**What this task involves**
From the first line to the last, print the records exactly.

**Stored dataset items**
▬▬▬▬▬▬▬▬▬▬

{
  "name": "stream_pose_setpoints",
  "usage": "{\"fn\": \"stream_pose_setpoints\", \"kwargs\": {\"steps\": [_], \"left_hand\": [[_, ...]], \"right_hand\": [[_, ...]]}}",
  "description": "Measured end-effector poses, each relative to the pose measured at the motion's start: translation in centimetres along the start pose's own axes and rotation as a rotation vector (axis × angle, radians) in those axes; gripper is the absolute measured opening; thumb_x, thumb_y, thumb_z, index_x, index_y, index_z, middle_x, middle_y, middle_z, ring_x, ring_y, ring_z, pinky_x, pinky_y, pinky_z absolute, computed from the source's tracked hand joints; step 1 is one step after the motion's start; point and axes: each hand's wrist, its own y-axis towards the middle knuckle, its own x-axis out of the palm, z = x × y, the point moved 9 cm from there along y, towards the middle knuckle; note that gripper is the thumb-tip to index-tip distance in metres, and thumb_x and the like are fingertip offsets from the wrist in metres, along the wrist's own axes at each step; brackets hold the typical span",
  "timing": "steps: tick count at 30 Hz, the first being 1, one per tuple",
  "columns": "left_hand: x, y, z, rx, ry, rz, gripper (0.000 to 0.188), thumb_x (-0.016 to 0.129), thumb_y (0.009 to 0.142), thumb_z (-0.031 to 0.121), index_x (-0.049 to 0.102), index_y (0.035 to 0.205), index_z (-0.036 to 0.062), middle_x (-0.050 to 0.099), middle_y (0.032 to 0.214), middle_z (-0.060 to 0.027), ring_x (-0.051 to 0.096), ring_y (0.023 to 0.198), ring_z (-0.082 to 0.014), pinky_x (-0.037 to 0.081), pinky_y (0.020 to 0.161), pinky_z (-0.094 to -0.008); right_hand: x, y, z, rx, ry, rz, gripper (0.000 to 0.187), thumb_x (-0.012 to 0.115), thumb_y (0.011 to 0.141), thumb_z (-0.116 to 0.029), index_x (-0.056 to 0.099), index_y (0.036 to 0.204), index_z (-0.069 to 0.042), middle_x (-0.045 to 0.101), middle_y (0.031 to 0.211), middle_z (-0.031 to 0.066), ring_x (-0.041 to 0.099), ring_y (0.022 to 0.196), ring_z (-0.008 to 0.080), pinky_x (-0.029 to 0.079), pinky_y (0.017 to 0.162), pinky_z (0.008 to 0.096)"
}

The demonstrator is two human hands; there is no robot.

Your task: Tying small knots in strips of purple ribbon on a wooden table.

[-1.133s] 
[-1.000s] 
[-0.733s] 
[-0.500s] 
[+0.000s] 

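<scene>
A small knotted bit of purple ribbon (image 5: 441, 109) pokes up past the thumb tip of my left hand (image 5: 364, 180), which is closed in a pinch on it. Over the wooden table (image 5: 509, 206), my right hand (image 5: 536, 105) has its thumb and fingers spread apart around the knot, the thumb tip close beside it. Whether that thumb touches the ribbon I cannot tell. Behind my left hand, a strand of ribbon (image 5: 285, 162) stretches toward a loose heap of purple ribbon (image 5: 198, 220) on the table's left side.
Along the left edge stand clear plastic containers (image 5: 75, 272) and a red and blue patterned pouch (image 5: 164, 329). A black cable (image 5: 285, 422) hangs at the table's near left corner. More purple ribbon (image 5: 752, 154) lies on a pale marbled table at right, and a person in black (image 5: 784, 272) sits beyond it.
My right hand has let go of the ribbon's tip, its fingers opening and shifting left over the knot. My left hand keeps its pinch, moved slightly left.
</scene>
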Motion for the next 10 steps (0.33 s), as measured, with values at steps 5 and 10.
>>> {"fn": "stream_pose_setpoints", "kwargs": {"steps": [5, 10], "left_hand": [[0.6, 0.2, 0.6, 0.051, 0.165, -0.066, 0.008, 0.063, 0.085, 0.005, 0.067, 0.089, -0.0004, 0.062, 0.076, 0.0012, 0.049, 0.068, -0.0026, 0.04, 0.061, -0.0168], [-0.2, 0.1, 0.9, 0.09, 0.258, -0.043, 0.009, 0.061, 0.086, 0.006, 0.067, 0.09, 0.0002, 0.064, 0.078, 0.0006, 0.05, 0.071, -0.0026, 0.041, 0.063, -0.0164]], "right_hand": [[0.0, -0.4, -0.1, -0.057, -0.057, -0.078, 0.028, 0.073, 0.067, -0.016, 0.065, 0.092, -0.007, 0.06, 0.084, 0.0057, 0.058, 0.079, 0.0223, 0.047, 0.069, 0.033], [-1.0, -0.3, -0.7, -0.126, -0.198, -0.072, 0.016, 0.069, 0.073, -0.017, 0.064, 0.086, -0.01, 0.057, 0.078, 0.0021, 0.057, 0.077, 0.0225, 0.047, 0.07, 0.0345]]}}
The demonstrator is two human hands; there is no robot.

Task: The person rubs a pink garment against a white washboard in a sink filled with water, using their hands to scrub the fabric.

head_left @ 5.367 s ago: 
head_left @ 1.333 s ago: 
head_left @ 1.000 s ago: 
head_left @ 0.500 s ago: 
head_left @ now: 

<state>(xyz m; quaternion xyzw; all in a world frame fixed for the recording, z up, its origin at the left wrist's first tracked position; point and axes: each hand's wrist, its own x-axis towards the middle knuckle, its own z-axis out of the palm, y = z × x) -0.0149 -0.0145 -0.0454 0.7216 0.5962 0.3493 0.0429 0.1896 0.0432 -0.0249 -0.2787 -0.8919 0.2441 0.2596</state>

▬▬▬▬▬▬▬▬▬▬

**Your response**
{
  "name": "stream_pose_setpoints",
  "usage": "{\"fn\": \"stream_pose_setpoints\", \"kwargs\": {\"steps\": [_], \"left_hand\": [[_, ...]], \"right_hand\": [[_, ...]]}}",
  "description": "Measured end-effector poses, each relative to the pose measured at the motion's start: translation in centimetres along the start pose's own axes and rotation as a rotation vector (axis × angle, radians) in those axes; gripper is the absolute measured opening; thumb_x, thumb_y, thumb_z, index_x, index_y, index_z, middle_x, middle_y, middle_z, ring_x, ring_y, ring_z, pinky_x, pinky_y, pinky_z absolute, computed from the source's tracked hand joints; step 1 is one step after the motion's start; point and axes: each hand's wrist, its own y-axis towards the middle knuckle, its own x-axis out of the palm, z = x × y, the point moved 9 cm from there along y, towards the middle knuckle; note that gripper is the thumb-tip to index-tip distance in metres, and thumb_x and the like are fingertip offsets from the wrist in metres, along the wrist's own axes at each step; brackets hold the typical span",
  "timing": "steps: tick count at 30 Hz, the first being 1, one per tuple",
  "columns": "left_hand: x, y, z, rx, ry, rz, gripper (0.000 to 0.188), thumb_x (-0.016 to 0.129), thumb_y (0.009 to 0.142), thumb_z (-0.031 to 0.121), index_x (-0.049 to 0.102), index_y (0.035 to 0.205), index_z (-0.036 to 0.062), middle_x (-0.050 to 0.099), middle_y (0.032 to 0.214), middle_z (-0.060 to 0.027), ring_x (-0.051 to 0.096), ring_y (0.023 to 0.198), ring_z (-0.082 to 0.014), pinky_x (-0.037 to 0.081), pinky_y (0.020 to 0.161), pinky_z (-0.094 to -0.008); right_hand: x, y, z, rx, ry, rz, gripper (0.000 to 0.187), thumb_x (-0.012 to 0.115), thumb_y (0.011 to 0.141), thumb_z (-0.116 to 0.029), index_x (-0.056 to 0.099), index_y (0.036 to 0.204), index_z (-0.069 to 0.042), middle_x (-0.045 to 0.101), middle_y (0.031 to 0.211), middle_z (-0.031 to 0.066), ring_x (-0.041 to 0.099), ring_y (0.022 to 0.196), ring_z (-0.008 to 0.080), pinky_x (-0.029 to 0.079), pinky_y (0.017 to 0.162), pinky_z (0.008 to 0.096)"
}

The demonstrator is two human hands; there is no robot.

Your task: Tying small knots in strips of purple ribbon on a wooden table.

[-1.133s] 
[-1.000s] 
[-0.733s] 
[-0.500s] 
[+0.000s] 

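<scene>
A small knotted bit of purple ribbon (image 5: 441, 109) pokes up past the thumb tip of my left hand (image 5: 364, 180), which is closed in a pinch on it. Over the wooden table (image 5: 509, 206), my right hand (image 5: 536, 105) has its thumb and fingers spread apart around the knot, the thumb tip close beside it. Whether that thumb touches the ribbon I cannot tell. Behind my left hand, a strand of ribbon (image 5: 285, 162) stretches toward a loose heap of purple ribbon (image 5: 198, 220) on the table's left side.
Along the left edge stand clear plastic containers (image 5: 75, 272) and a red and blue patterned pouch (image 5: 164, 329). A black cable (image 5: 285, 422) hangs at the table's near left corner. More purple ribbon (image 5: 752, 154) lies on a pale marbled table at right, and a person in black (image 5: 784, 272) sits beyond it.
My right hand has let go of the ribbon's tip, its fingers opening and shifting left over the knot. My left hand keeps its pinch, moved slightly left.
</scene>
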Motion for the next 10 steps (0.33 s), as measured, with values at steps 5 and 10.
>>> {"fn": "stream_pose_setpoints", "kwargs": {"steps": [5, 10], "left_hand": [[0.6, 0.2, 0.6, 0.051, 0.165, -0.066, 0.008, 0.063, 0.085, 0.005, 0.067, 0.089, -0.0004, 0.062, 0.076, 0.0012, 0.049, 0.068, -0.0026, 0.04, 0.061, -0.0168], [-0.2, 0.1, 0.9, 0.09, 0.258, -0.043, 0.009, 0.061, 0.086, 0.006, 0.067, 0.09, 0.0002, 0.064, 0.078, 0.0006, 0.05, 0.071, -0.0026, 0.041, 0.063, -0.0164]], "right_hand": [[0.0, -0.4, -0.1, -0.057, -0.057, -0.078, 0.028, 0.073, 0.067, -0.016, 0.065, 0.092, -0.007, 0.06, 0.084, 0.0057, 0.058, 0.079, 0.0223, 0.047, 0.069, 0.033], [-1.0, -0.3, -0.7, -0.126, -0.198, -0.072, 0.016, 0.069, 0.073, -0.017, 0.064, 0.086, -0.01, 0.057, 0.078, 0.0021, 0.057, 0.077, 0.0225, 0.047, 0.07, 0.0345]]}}
The demonstrator is two human hands; there is no robot.

Task: The person rubs a pink garment against a white washboard in a sink filled with water, using their hands to scrub the fabric.

head_left @ 5.367 s ago: 
head_left @ 1.333 s ago: 
head_left @ 1.000 s ago: 
head_left @ 0.500 s ago: 
head_left @ now: 

<state>(xyz m; quaternion xyzw; all in a world frame fixed for the recording, z up, its origin at the left wrist's first tracked position; point and axes: each hand's wrist, its own x-axis towards the middle knuckle, its own z-axis out of the palm, y = z × x) -0.0149 -0.0145 -0.0454 0.7216 0.5962 0.3493 0.0429 0.1896 0.0432 -0.0249 -0.2787 -0.8919 0.2441 0.2596</state>

The output is finished, and nothing else is needed.